Ecological and genetic determinants of plasmid distribution in Escherichia coli.
This is the author accepted manuscript of an open access article. The final version is available from Wiley via the DOI in this record. Available under the terms of the Creative Commons Attribution License: https://creativecommons.org/licenses/by/4.0/
Bacterial plasmids are important carriers of virulence and antibiotic resistance genes. Nevertheless, little is known of the determinants of plasmid distribution in bacterial populations. Here the factors affecting the diversity and distribution of the large plasmids of Escherichia coli were explored in cattle grazing on semi-natural grassland, a set of populations with low frequencies of antibiotic resistance genes. Critically, the population genetic structure of bacterial hosts was chararacterized. This revealed structured E. coli populations with high diversity between sites and individuals but low diversity within cattle hosts.
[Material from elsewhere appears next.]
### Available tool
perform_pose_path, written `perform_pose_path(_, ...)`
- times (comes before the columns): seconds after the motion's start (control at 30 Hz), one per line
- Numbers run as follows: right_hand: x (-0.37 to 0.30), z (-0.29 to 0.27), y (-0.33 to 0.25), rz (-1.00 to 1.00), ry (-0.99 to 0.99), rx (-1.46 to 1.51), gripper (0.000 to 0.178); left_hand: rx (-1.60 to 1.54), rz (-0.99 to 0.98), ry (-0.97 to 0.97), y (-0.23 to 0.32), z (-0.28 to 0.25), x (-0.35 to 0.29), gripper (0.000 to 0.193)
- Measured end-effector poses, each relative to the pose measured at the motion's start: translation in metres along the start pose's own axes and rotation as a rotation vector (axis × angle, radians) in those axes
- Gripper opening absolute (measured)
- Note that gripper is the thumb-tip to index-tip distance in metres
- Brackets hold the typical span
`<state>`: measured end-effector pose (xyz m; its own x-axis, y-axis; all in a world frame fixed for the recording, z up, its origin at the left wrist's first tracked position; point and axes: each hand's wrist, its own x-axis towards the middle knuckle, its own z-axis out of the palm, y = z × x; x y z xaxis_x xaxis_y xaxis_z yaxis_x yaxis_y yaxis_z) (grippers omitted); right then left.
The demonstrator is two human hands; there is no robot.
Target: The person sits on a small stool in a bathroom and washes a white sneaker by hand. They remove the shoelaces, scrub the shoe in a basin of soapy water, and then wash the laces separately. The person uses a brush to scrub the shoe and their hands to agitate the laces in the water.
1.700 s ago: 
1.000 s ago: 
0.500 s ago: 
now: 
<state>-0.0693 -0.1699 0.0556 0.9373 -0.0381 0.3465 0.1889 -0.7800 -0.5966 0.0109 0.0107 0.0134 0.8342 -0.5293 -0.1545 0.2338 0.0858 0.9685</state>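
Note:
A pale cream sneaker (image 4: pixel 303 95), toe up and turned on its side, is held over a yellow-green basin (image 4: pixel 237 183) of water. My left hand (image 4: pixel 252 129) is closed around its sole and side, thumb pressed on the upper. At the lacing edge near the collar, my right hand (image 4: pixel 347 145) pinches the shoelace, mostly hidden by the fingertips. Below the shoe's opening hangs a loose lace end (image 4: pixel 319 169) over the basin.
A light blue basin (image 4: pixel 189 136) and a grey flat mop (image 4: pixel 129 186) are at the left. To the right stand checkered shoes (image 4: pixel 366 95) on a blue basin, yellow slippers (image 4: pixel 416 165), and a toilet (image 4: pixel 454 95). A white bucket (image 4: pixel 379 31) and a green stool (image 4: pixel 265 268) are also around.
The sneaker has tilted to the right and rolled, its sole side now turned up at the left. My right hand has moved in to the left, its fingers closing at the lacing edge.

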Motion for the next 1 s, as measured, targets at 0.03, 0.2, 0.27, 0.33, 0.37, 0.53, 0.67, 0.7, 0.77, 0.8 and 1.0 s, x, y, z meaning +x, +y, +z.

Plasmid profiles, however, varied considerably within the same E. coli genotype. Both ecological and genetic factors affected plasmid distribution: plasmid profiles were affected by site, E. coli diversity, E. coli genotype and the presence of other large plasmids. Notably 3/26 E. coli serotypes accounted for half the observed plasmid-free isolates indicating that within species variation can substantially affect carriage of the major conjugative plasmids. The observed population structure suggest that most of the opportunities for within species plasmid transfer occur between different individuals of the same genotype and support recent experimental work indicating that plasmid-host coevolution, and epistatic interactions on fitness costs are likely to be important in determining occupancy.
FM was supported by a joint Royal Holloway and Animal Health and Veterinary Laboratories Agency studentship, BR by a NERC Advanced Research fellowship.